What is being asked — Scan the listing below. Report each line that includes "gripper".

Information supplied —
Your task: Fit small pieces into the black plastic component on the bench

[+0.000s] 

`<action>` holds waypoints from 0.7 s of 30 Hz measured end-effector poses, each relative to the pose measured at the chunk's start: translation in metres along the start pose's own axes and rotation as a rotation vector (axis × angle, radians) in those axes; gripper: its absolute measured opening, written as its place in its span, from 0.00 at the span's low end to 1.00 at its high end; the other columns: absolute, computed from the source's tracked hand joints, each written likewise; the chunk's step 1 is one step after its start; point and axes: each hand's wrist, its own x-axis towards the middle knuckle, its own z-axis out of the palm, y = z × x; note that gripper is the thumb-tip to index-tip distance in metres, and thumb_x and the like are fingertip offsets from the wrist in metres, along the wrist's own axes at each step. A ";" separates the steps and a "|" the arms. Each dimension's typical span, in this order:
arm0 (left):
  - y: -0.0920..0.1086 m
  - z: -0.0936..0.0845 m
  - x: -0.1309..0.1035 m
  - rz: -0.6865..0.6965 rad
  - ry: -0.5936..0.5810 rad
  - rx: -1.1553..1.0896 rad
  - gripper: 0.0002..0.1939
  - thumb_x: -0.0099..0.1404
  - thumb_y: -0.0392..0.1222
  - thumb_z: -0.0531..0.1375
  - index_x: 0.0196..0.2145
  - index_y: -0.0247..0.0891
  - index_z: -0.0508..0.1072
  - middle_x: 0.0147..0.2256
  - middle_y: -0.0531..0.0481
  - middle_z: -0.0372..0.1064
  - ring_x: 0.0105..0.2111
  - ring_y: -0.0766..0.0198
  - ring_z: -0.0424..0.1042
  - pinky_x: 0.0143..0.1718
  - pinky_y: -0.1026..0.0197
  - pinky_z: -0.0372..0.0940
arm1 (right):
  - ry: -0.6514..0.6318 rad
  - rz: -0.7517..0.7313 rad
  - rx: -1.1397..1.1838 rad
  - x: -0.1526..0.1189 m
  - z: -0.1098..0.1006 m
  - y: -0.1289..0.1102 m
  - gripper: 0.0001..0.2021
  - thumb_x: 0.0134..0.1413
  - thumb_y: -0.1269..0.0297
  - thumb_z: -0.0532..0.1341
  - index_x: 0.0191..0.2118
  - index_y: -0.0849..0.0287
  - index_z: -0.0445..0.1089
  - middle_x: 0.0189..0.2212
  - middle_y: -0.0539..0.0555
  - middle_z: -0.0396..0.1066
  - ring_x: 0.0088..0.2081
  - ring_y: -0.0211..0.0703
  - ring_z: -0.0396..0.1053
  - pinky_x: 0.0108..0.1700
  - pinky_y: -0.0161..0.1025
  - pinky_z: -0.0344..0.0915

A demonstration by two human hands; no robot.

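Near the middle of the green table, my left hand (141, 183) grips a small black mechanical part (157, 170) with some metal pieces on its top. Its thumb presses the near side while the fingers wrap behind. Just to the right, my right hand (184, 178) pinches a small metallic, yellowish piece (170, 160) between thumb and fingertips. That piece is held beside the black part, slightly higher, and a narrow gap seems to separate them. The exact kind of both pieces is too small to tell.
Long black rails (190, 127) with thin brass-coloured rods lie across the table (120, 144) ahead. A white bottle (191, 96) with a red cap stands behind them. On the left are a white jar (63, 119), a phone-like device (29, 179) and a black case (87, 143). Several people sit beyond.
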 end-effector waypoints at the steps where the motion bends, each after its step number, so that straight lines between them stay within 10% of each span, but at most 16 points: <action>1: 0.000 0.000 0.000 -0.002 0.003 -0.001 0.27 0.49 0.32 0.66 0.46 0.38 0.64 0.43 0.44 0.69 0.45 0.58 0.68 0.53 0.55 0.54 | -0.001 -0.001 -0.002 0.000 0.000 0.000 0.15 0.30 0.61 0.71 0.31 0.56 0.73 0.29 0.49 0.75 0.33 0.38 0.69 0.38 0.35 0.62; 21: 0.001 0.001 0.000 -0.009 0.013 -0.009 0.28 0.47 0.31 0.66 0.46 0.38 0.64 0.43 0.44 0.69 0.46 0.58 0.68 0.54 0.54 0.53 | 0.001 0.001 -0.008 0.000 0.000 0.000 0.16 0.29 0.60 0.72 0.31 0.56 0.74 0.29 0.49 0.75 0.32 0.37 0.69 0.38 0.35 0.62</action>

Task solution —
`<action>` holds waypoints from 0.7 s of 30 Hz measured end-effector poses, each relative to the pose measured at the chunk's start: translation in metres along the start pose's own axes and rotation as a rotation vector (axis × angle, radians) in those axes; gripper: its absolute measured opening, written as its place in its span, from 0.00 at the span's low end to 1.00 at its high end; the other columns: absolute, computed from the source's tracked hand joints, each written likewise; the chunk's step 1 is one step after its start; point and axes: each hand's wrist, its own x-axis towards the middle knuckle, its own z-axis out of the palm, y = z × x; note that gripper is the thumb-tip to index-tip distance in metres, and thumb_x and the like are fingertip offsets from the wrist in metres, along the wrist's own axes at each step. A ";" separates the steps and a "|" the arms. Each dimension's typical span, in this order:
  - gripper: 0.0002..0.1939
  - gripper: 0.0001..0.2021

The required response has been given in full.